*** Begin section ***

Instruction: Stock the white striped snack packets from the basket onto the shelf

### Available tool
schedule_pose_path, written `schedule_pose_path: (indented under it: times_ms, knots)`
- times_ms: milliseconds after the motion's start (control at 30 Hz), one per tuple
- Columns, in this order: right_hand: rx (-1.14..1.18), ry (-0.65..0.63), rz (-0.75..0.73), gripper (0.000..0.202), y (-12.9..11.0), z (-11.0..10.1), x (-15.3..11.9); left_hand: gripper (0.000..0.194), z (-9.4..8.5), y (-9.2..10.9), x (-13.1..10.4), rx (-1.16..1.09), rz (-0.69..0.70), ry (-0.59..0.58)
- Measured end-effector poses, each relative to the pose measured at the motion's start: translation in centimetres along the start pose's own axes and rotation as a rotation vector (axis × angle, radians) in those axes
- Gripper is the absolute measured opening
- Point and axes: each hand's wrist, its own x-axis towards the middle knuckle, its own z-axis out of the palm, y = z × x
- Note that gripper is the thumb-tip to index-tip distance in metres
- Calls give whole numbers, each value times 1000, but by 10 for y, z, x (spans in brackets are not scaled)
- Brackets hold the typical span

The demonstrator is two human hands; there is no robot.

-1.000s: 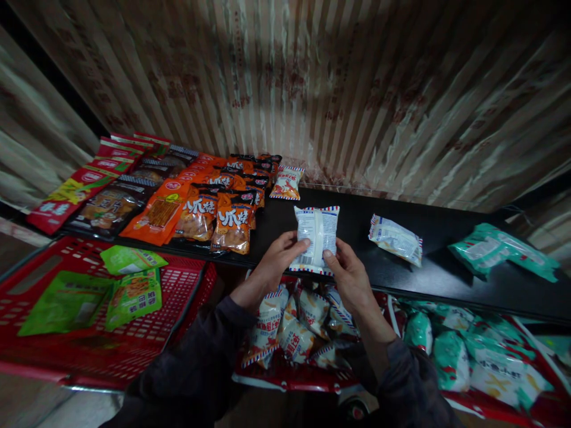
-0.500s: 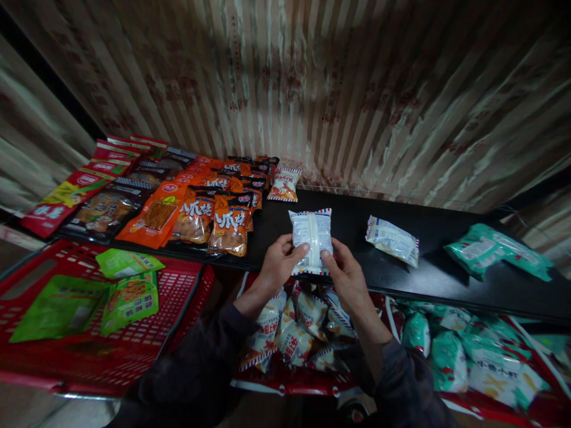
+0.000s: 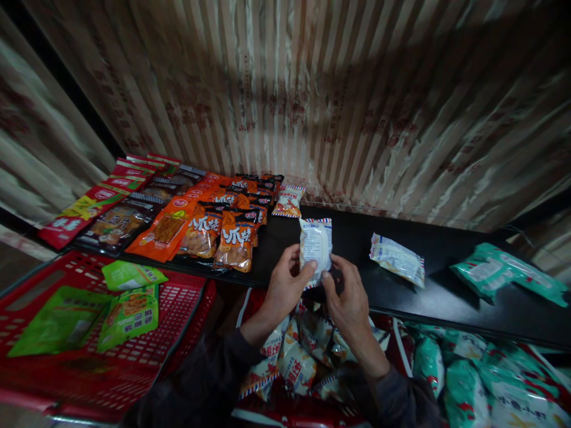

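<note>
A small white snack bag (image 3: 316,246) with a striped red-and-blue edge stands upright between my hands, its printed back facing me. My left hand (image 3: 289,278) grips its left side, thumb across the lower front. On the right, my right hand (image 3: 348,291) pinches the lower right edge with thumb and fingers. Behind it, a matching bag (image 3: 289,201) lies face up on the black shelf (image 3: 343,229). Another white bag (image 3: 398,259) rests back side up to the right. Below my wrists, a red basket (image 3: 289,413) holds several more of these bags.
Rows of orange snack bags (image 3: 236,239), brown packs (image 3: 116,224) and red packs (image 3: 84,209) cover the shelf's left. Green-teal bags (image 3: 508,270) lie at its right, with more (image 3: 466,386) below. A red basket (image 3: 178,309) at left holds green packets (image 3: 129,315). A striped curtain (image 3: 285,89) hangs behind.
The held bag has turned slightly, its back seam no longer facing straight toward me. My right fingers have shifted on its edge. The whole view has moved a little, so the shelf appears lower.
</note>
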Motion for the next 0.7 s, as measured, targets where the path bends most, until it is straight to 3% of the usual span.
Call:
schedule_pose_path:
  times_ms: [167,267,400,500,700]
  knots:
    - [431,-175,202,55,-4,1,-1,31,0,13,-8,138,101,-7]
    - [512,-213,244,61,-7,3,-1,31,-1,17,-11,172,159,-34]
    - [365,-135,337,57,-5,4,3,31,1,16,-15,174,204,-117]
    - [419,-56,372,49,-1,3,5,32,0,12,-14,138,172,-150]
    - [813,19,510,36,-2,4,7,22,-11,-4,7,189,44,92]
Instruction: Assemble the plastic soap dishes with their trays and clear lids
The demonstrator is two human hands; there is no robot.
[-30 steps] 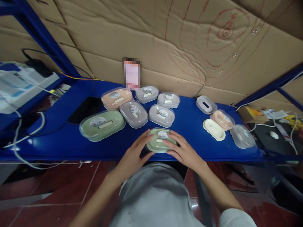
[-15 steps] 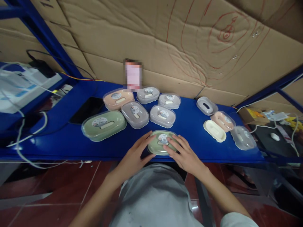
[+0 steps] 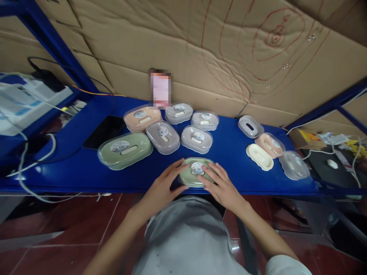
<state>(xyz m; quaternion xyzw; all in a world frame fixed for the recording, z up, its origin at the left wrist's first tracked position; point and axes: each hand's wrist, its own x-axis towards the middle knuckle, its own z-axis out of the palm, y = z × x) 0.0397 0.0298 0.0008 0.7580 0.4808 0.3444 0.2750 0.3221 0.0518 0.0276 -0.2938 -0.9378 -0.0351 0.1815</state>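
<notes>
At the table's near edge lies a green soap box [image 3: 195,181] with a clear lid and a round sticker. My left hand [image 3: 164,183] grips its left end, thumb at the near side and fingers at the far side. My right hand [image 3: 222,187] holds the right end, with its fingers spread over the lid. Beyond it sit several lidded soap boxes, among them a larger green box [image 3: 126,151], a peach box [image 3: 140,119] and a grey box [image 3: 197,140].
To the right are a cream tray [image 3: 259,156], a grey tray [image 3: 250,126], a small peach box [image 3: 269,145] and a clear lid [image 3: 294,166]. A black phone-like slab [image 3: 104,133] lies left. A cardboard wall [image 3: 183,49] stands behind the blue table [image 3: 229,164].
Both hands keep their places on the green soap box. Only the camera view has shifted very slightly.
</notes>
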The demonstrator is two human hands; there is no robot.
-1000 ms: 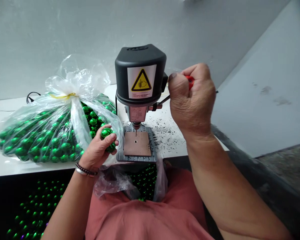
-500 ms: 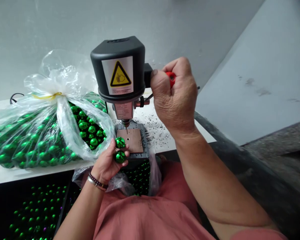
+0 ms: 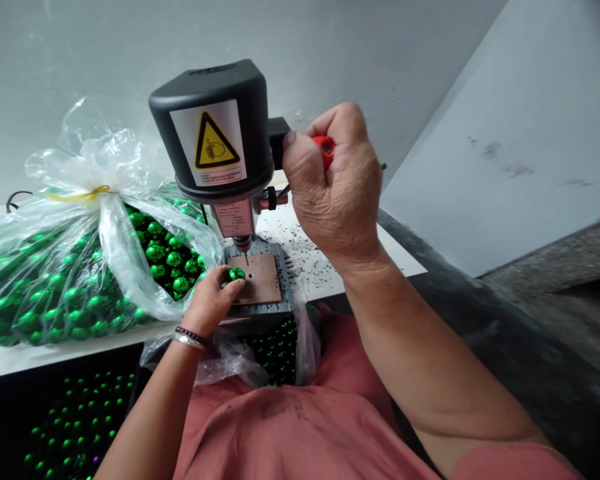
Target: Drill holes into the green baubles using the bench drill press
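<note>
While the white worktop (image 3: 395, 255) runs across the scene below a pale wall (image 3: 330, 47), a clear plastic bag (image 3: 55, 280) filled with shiny green balls (image 3: 155, 253) sprawls over its left part. Just right of the bag stands a black-headed drill press (image 3: 220, 87), with dark shavings (image 3: 310, 248) scattered on the worktop to the right of its base (image 3: 284, 293).

The right hand (image 3: 337, 180) is clenched round the red knob (image 3: 325, 152) of the press lever, right of the head and well apart from the near work. The left hand (image 3: 213, 293) reaches in from the near left, its thumb and fingers pinching one green ball (image 3: 237, 274) over the left part of the brown board (image 3: 265, 283) on the base.

That ball lies at the far right end of the left hand, much the nearer of the two, and just left of the drill bit (image 3: 247, 259) and the small hole (image 3: 251, 275) in the board. Being round, it shows no long axis; whether it touches the board is hard to tell behind the thumb.
</note>
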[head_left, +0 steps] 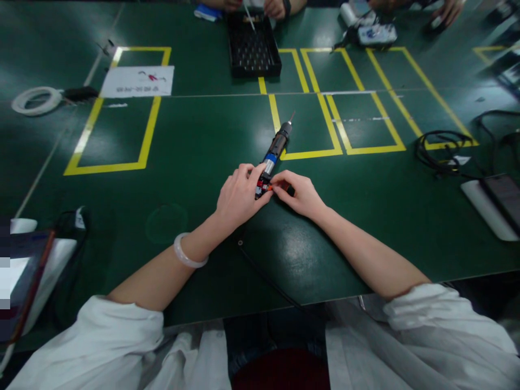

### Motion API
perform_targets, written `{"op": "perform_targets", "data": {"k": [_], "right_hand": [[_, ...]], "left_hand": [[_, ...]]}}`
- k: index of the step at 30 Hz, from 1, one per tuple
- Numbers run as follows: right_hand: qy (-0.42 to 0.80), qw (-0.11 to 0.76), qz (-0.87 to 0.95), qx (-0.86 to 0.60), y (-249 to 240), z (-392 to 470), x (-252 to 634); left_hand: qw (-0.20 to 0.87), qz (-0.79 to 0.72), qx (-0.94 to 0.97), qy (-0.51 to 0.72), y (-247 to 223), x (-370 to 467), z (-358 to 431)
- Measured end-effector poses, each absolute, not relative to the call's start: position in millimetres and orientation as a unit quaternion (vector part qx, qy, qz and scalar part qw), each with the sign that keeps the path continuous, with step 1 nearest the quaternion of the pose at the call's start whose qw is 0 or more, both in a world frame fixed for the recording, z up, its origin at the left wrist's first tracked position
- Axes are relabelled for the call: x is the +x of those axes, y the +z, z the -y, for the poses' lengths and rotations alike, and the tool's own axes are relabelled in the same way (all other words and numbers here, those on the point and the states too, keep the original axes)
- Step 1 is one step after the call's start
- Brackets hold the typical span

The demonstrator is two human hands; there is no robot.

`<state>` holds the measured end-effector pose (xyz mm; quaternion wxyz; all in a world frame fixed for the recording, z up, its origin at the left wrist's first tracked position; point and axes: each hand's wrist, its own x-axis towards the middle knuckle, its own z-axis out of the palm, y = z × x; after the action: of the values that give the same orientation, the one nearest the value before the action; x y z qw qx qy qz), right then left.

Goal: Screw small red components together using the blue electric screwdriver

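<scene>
An electric screwdriver (277,145) lies aslant on the green table, its thin bit pointing away to the upper right. Its rear housing looks opened, with red and orange parts showing inside. My left hand (240,195) is closed around that rear end, thumb and fingers on either side. From the right, my right hand (299,192) pinches at a small orange piece (270,187) there, which may be a wire or connector; its kind is too small to tell. A dark bit of the tool shows under the right fingers. My palms hide the tool's lower end.
A black cable (264,273) runs off the near table edge. Ahead, a co-worker's hands (274,7) work over a black tray (257,71). A labelled white sheet (137,82) and white tape roll (36,101) lie left; a coiled cable (441,149) and phone-like device (504,197) lie right.
</scene>
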<state>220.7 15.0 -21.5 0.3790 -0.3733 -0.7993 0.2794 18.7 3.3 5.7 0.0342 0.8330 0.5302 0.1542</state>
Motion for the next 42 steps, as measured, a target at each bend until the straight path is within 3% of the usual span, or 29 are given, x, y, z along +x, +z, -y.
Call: {"op": "perform_targets", "data": {"k": [10, 27, 36, 42], "right_hand": [[0.309, 0.365, 0.797, -0.368, -22.5, -16.3, 222.2], [0.31, 0.347, 0.805, -0.368, -22.4, -17.3, 223.8], [0.309, 0.344, 0.809, -0.362, -22.4, -17.7, 223.6], [0.3, 0.348, 0.814, -0.355, -24.0, -18.2, 223.5]], "left_hand": [[0.064, -0.575, 0.806, 0.122, 11.4, -16.1, -22.5], [0.061, -0.728, 0.67, 0.134, 8.7, -169.4, -85.5], [-0.03, -0.74, 0.654, 0.154, 15.1, -152.4, -68.9], [-0.019, -0.764, 0.627, 0.15, 18.1, -141.9, -69.9]]}}
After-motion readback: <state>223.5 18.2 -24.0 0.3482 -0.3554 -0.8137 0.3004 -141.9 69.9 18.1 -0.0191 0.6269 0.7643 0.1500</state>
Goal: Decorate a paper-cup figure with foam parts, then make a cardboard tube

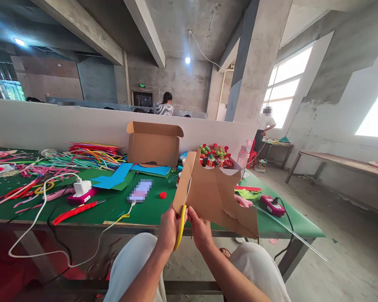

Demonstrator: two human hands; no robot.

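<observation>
A large brown piece of cardboard (214, 188), ragged along its right side, is held up over the table's front edge. My left hand (169, 230) is closed on scissors with yellow handles (180, 228). The silver scissor blade lies along the cardboard near its left flap (185, 180). Beside the scissors, my right hand (201, 228) pinches the cardboard's lower edge between thumb and fingers. The fingers of the left hand are partly hidden behind the scissor handle.
On the green table (113, 212) lie red-handled pliers (74, 212), a phone (140, 191), a red cap (163, 195) and colourful pipe cleaners (91, 155). An open cardboard box (154, 144) stands behind, against a white partition (82, 121). Power strips (272, 205) trail cables. Two people are farther off.
</observation>
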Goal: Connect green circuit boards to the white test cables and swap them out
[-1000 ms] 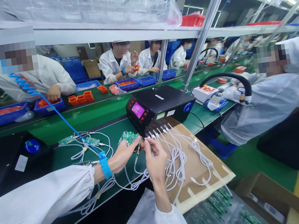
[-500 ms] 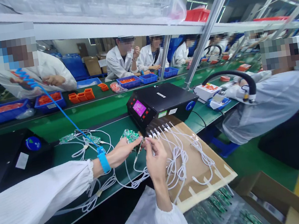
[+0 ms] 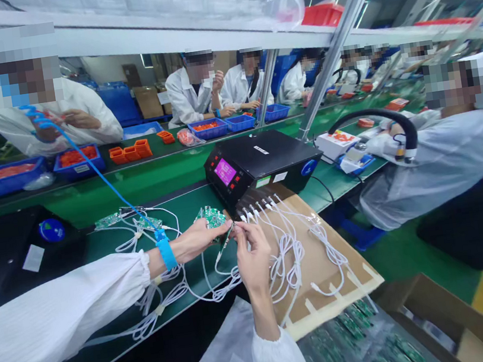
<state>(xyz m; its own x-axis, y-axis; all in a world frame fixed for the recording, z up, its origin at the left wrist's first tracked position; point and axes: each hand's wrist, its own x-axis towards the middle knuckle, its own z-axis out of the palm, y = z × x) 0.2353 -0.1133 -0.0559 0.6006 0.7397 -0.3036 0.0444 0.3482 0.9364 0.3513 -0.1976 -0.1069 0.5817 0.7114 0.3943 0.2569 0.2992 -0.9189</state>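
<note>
A green circuit board (image 3: 214, 216) is gripped between the thumb and fingers of my left hand (image 3: 198, 239), which wears a blue wrist strap (image 3: 167, 255). A second board, seen edge-on, slants below that thumb, with a white cable (image 3: 218, 258) running from its lower end. My right hand (image 3: 253, 255) is closed in a pinch at the board's right edge, fingertips close to my left thumb. What it pinches is too small to make out. Beside it, several white cables (image 3: 294, 251) lie coiled on a brown cardboard sheet (image 3: 322, 280).
Behind my hands stands a black tester (image 3: 265, 156) with a lit pink screen. More boards (image 3: 148, 223) with white cables lie left on the green bench. Bagged boards (image 3: 353, 333) and a cardboard box (image 3: 445, 320) are at lower right. A co-worker (image 3: 452, 145) sits at right.
My hands keep almost the same pose at the board. The view has shifted slightly. Across the bench, the co-worker at the left has brought their hands closer together.
</note>
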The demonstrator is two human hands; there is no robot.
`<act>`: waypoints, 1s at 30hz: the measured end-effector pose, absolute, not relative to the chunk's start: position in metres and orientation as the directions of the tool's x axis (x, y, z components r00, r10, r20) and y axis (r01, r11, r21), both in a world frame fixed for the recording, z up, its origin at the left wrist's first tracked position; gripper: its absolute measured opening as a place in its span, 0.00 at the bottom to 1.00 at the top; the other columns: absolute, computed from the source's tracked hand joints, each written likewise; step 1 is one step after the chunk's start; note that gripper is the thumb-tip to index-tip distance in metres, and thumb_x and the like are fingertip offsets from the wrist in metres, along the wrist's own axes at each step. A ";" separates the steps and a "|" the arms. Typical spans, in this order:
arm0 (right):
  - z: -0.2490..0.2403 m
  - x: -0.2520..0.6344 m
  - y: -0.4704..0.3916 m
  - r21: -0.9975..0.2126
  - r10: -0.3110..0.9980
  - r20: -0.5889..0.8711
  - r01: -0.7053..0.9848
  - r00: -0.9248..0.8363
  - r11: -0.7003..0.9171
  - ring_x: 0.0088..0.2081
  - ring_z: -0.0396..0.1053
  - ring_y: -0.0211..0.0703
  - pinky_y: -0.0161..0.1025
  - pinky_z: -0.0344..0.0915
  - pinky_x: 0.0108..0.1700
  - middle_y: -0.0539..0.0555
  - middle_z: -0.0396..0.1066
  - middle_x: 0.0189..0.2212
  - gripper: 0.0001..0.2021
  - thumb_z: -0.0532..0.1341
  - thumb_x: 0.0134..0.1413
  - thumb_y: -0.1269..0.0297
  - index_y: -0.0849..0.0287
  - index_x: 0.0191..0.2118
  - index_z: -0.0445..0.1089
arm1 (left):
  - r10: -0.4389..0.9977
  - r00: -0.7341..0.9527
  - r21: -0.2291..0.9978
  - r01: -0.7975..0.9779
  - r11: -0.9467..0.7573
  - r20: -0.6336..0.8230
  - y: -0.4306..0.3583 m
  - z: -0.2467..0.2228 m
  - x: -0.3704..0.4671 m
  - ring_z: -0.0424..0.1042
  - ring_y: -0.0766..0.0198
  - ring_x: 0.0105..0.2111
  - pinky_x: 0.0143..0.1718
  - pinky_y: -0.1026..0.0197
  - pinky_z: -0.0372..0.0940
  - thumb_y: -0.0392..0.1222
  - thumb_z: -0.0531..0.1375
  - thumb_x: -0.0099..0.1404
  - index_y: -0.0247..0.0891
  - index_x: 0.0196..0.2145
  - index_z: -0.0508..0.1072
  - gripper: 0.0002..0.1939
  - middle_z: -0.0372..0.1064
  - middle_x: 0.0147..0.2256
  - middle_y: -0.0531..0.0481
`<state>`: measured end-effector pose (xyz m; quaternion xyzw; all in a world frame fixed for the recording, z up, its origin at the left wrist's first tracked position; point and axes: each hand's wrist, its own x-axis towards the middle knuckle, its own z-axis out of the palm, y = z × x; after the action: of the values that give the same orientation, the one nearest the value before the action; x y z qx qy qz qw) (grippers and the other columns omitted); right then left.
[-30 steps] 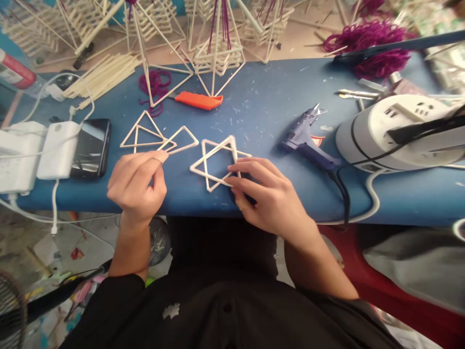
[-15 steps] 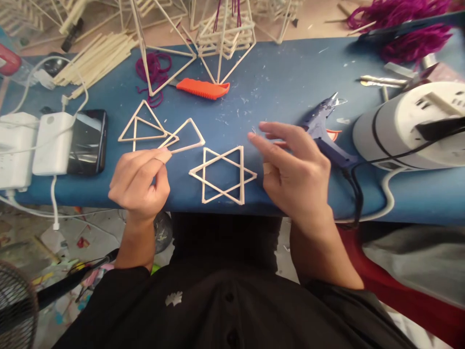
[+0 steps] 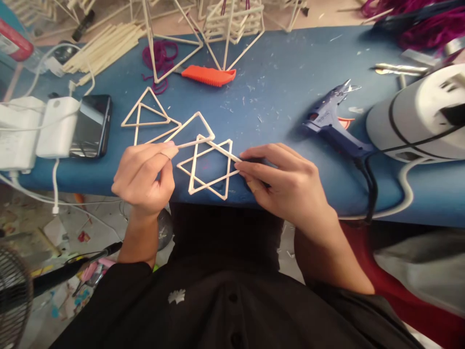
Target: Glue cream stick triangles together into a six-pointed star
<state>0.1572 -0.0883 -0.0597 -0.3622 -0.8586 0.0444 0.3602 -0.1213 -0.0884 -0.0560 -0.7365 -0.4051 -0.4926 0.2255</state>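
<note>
My left hand point(image 3: 145, 179) pinches a stick triangle point(image 3: 205, 127) by one corner, its far end reaching over the top left of a six-pointed stick star point(image 3: 228, 167). The star lies near the front edge of the blue table. My right hand point(image 3: 283, 174) has its thumb and fingers closed on the star's right point. Behind my left hand, more stick triangles point(image 3: 148, 125) lie overlapping on the table.
A glue gun point(image 3: 334, 118) and a white round power strip point(image 3: 417, 116) stand right. An orange cutter point(image 3: 209, 75), purple yarn point(image 3: 160, 58), loose sticks point(image 3: 105, 48) and larger stick frames line the back. A phone point(image 3: 92, 126) and white chargers point(image 3: 58, 127) lie left.
My right hand has moved left and down and taken hold of the star's right point. The star is slightly turned and shifted left. The held triangle now reaches over the star.
</note>
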 end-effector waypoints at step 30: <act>-0.047 0.136 -0.097 -0.796 0.868 0.496 0.408 0.017 0.447 0.27 0.76 0.37 0.37 0.76 0.33 0.49 0.80 0.30 0.02 0.69 0.62 0.65 0.55 0.40 0.81 | 0.778 -0.053 0.719 0.425 -0.550 0.626 -0.111 -0.050 -0.102 0.87 0.59 0.39 0.42 0.59 0.83 0.38 0.73 0.67 0.42 0.41 0.85 0.04 0.87 0.40 0.50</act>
<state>0.1360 -0.0975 -0.0469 -0.4786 -0.6663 0.2176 0.5288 -0.1016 -0.1113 -0.0498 -0.6704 -0.4487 -0.5704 -0.1545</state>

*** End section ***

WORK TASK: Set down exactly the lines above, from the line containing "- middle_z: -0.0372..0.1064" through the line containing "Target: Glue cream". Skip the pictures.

ANSWER TO THE PROBLEM:
  - middle_z: -0.0372..0.1064
  - middle_x: 0.0147..0.2256
  - middle_y: -0.0531..0.0481
`<state>`: measured end-effector pose (xyz m; quaternion xyzw; all in a world frame fixed for the recording, z up, its origin at the left wrist's first tracked position; point and axes: each hand's wrist, its own x-axis towards the middle knuckle, its own z-axis out of the palm, y = z × x; after the action: of the values that give the same orientation, the one nearest the value before the action; x y z qx qy qz qw) (grippers and the other columns omitted); right then left.
[-30 steps] 
[-15 steps] 
[+0 steps] 
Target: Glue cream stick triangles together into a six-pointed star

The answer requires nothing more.